Marte é formado por rocha sólida, embora o núcleo seja constituído por rocha e ferro fundido. Assim deverá ter um grande núcleo de Ferro. Marte tem um campo magnético menor que o da lua Ganímedes de Júpiter e é, apenas, 2% do campo magnético da Terra.

Topografia geral


Mapa topográfico de Marte. Pode-se ver Olympus Mons, um ponto algo branco a oeste e isolado, seguindo para sudeste os três Tharsis Montes, Valles Marineris a este de Tharsis, e a cratera Hellas no hemisfério Sul.

A topografia marciana é notável: as planícies do norte, que foram alisadas por torrentes de lava, contrastam com o terreno montanhoso do sul, sulcado por antigas crateras. A superfície marciana vista da Terra é consequentemente dividida em dois tipos de terreno, com albedo diferente.

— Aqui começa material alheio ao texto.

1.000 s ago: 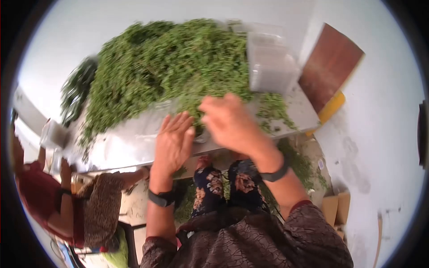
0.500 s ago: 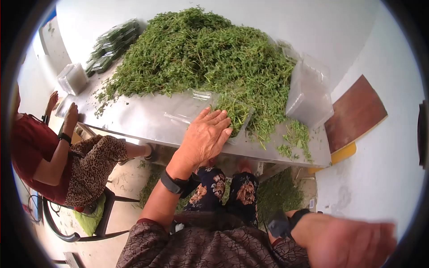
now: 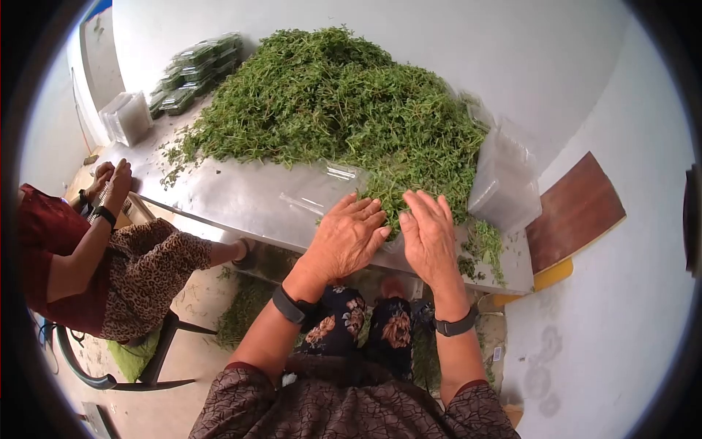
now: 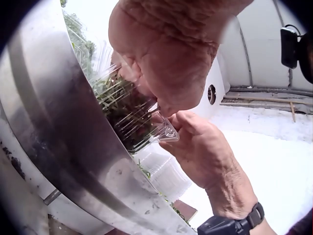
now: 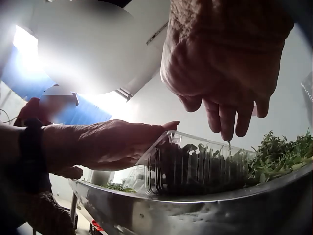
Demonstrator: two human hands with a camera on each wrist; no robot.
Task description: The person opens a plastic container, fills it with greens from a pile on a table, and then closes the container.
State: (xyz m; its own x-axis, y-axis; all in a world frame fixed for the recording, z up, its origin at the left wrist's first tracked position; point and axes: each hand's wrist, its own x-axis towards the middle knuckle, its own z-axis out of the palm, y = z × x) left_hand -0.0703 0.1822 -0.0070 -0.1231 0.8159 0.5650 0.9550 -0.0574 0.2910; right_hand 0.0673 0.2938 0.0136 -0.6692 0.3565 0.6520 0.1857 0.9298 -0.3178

O Sul de Marte é velho, alto, e escarpado com crateras semelhantes à da Lua, contrasta bastante com o Norte que é jovem, baixo e plano. Vastitas Borealis é a mais vasta planície do Norte e circunda o planalto gelado chamado Planum Boreum e as dunas extensas de Olympia Undae no pólo Norte. As planícies dão lugar aos planaltos e às terras extensas da zona do equador e do hemisfério Sul. Dos poucos planaltos do Norte, destaca-se Syrtis Major que é das marcas mais visíveis a partir da Terra. Lunae Planum a norte do desfiladeiro Valles Marineris e Daedalia Planum a sul dos Montes de Tharsis são os mais extensos planaltos de Marte. São características menores da morfologia da superfície, a presença de pequenas colinas semelhantes a dunas e de uma espécie de canais cavados que têm todo o aspecto de leitos de rios já secos.

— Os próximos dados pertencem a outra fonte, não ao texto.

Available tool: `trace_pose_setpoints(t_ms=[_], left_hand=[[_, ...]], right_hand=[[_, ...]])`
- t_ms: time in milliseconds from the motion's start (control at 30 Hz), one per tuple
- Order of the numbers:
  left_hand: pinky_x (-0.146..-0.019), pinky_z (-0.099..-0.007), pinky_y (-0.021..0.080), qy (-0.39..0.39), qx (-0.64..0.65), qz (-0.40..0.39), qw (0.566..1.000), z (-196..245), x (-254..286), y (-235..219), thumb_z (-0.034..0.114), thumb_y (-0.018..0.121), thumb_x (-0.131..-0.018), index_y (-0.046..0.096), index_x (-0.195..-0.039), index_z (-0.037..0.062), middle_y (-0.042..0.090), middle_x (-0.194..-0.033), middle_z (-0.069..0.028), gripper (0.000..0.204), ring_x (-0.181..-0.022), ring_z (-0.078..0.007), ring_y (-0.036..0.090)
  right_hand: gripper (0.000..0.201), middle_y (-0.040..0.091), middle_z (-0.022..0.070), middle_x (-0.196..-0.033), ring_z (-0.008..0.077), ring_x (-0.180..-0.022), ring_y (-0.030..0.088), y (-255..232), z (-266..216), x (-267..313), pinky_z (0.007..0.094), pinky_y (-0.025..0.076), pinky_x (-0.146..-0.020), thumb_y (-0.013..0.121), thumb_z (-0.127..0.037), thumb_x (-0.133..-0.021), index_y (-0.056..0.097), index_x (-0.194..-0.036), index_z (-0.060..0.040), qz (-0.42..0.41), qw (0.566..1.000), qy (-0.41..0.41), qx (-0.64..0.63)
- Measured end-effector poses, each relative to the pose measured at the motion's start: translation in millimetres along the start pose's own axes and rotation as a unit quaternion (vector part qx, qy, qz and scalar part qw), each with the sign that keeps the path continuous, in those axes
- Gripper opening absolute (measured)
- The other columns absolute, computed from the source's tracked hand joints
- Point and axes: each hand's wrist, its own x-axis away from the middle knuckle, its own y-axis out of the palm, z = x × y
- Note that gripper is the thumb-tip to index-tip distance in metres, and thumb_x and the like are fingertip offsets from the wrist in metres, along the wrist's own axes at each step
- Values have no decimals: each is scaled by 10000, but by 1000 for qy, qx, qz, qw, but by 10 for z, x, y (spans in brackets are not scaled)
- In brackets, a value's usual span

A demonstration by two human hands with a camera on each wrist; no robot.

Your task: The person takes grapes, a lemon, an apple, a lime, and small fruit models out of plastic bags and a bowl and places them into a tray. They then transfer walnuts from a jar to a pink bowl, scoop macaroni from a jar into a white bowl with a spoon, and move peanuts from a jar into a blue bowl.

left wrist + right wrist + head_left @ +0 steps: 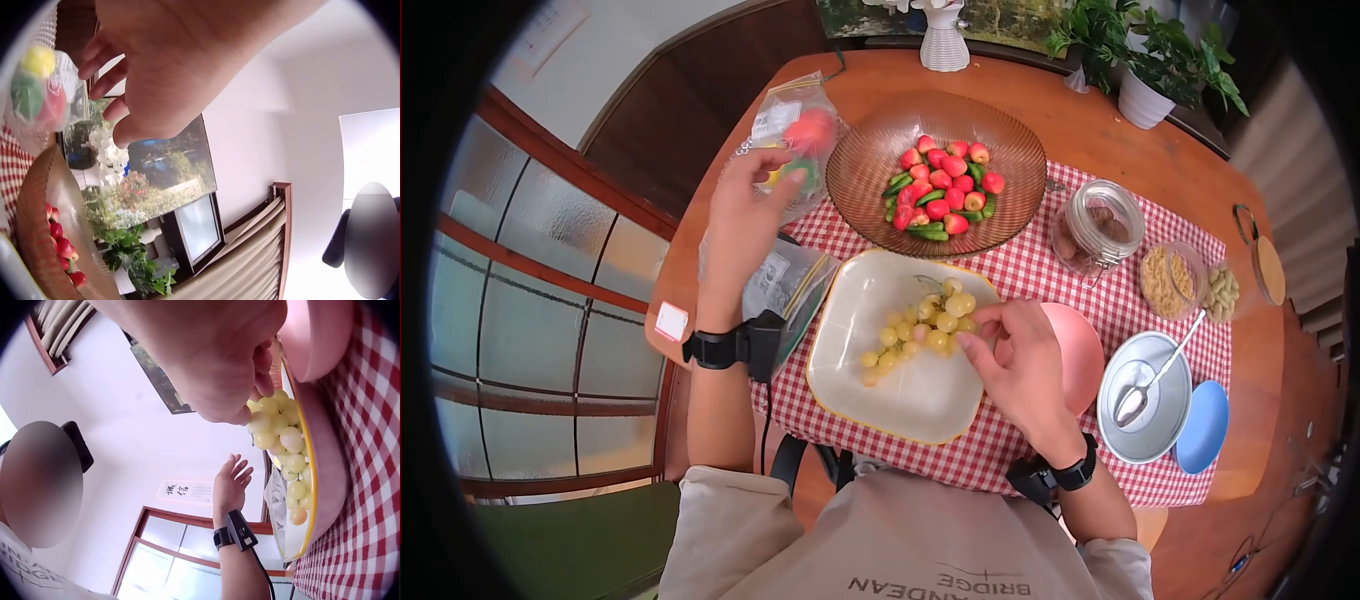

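Yellow-green grapes (920, 328) lie in a bunch in a white square dish (850, 385) with a yellow rim. My right hand (1025, 365) is at the bunch's right end, thumb and fingertips pinching grapes there; the right wrist view shows the fingers bent against the grapes (290, 440). Raised at the left, my left hand (745, 215) holds nothing, its fingers loosely bent and apart, near a clear plastic bag (825, 160) with red, green and yellow items. In the left wrist view the left hand (156, 75) hangs free beside that bag (50, 94).
Behind the dish stands a ribbed amber bowl (860, 180) of small red fruits and green pieces. A glass jar (1100, 225), pink plate (1075, 350), metal bowl (1120, 440) with a spoon and blue dish (1203, 430) stand to the right. Another plastic bag (785, 290) lies left of the dish.
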Motion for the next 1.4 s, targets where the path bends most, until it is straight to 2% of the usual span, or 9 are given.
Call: trace_pose_setpoints(t_ms=[100,333,600,833,967,1033,1067,1233,1400], left_hand=[[-930,-357,488,17,-19,-5,1000,-29,-176,151,225,734,-920,649,-1216,-1,660,-1133,-145,382,-1037,-243,614],[-1086,-484,414,-152,-161,-50,974,-514,-731,400,397,838,-751,473,-1448,50,492,-1388,-321,860,-1240,-458,546],[-1086,-497,400,-112,-181,-20,977,-879,-653,555,246,832,-699,487,-1324,45,493,-1321,-257,742,-1258,-449,488],[-1017,-463,451,-99,-155,-54,981,-1108,-722,485,165,806,-713,625,-1067,72,534,-1284,-234,408,-1187,-419,537],[-1014,-463,450,-120,-98,-55,986,-830,-678,420,155,782,-733,651,-992,56,593,-1193,-236,306,-1172,-418,548],[-829,-339,511,20,-162,140,977,-435,-521,465,118,726,-806,634,-956,20,656,-926,-105,202,-878,-235,648],[-829,-339,511,19,-161,138,977,-210,-492,422,118,726,-806,634,-956,20,656,-926,-105,202,-878,-235,648],[-711,-277,489,58,244,-120,960,713,-201,277,140,694,-920,638,-979,38,627,-828,-50,130,-774,-107,611],[-808,-336,507,105,82,-383,914,1077,312,172,168,749,-872,649,-1077,55,646,-932,-24,255,-915,-205,640]], right_hand=[[537,572,184,-1256,368,-1153,577,25,29,-10,430,481,-990,820,-165,-801,587,-1269,-40,118,990,-67,-48],[685,506,196,-1406,368,-1289,500,29,-81,29,500,364,-1122,848,-211,-775,561,-1387,-103,51,979,-190,44],[266,554,86,-1029,292,-1041,563,46,2,42,475,406,-1005,854,-178,-756,612,-807,-80,84,984,-151,38],[288,557,95,-1016,303,-1042,562,57,16,52,466,422,-986,858,-159,-744,600,-839,-73,72,983,-161,52],[443,539,126,-1234,325,-1127,550,80,-27,27,485,423,-990,852,-137,-748,618,-1118,-76,101,987,-127,9],[547,517,135,-1319,331,-1160,544,48,-48,-10,486,424,-990,851,-130,-745,608,-1233,-86,120,985,-121,-14],[618,490,139,-1369,333,-1180,537,-12,-86,-35,475,431,-985,849,-130,-744,588,-1304,-107,91,983,-153,41],[700,487,132,-1390,313,-1183,537,11,-74,-47,445,445,-971,831,-112,-740,579,-1391,-158,19,970,-184,160],[578,633,118,-1171,313,-963,643,-5,-45,-78,423,501,-848,820,-137,-736,631,-1281,-107,20,986,-78,143]])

Em 1858, Angelo Secchi, um dos primeiros observadores acreditou que existiam continentes e mares. As "Terrae" (singular: "Terra") são terrenos variados e extensos e muitas eram chamadas de continentes nos primeiros mapas e outras até de mares, a maior das quais é Terra Cimmeria no hemisfério Sul. No total, Marte possuiu onze terrae (organizados por longitude): Margaritifer, Xanthe, Tempe, Aonia, Sirenum, Cimmeria, Promethei, Tyrrhena, Sabaea, Noachis e Arabia.

Através das fotografias tiradas de órbita vêem-se muitas crateras, mas não estão uniformemente repartidas pelo planeta; existindo poucas áreas onde há um grande número de crateras colossais (maiores que 300 km em diâmetro), nomeadamente no sul; outras áreas na mesma região possuem algumas pequenas crateras e toda a região norte tem muito poucas crateras. Assim se pôde fazer um mapa da idade das superfície de Marte, dividido em três períodos: Noachiano, Hesperiano e Amazoniano. Estes nomes são retirados de regiões marcianas identificadas como sendo originadas de uma dessas épocas.

Durante o Período Noachiano, a superfície de Marte estava coberta com crateras de várias dimensões (grandes e pequenas). No período seguinte, a superfície foi coberta por crateras de menor dimensão. Durante o Período Amazoniano parte da superfície (essencialmente o Norte) foi coberta por lava, quer através de vulcões visíveis, quer através de fendas. No entanto, desconhece-se como era a superfície do Norte no final do Período Hesperiano. Os meteoritos que causaram as crateras Hellas, Isidis e Argyre eram tão grandes que era pouco provável que existissem muitas mais destas crateras durante o Período Noachiano.

A diferença entre o ponto mais alto e o ponto mais baixo de Marte é de 31 km (do topo de Olympus Mons a uma altitude de 27 km ao fundo da cratera de Hellas que se encontra a 4 km de profundidade. Em comparação, a diferença entre os pontos mais alto e mais baixo da Terra (o monte Evereste e o Fosso das Marianas) é de apenas 19,7 km.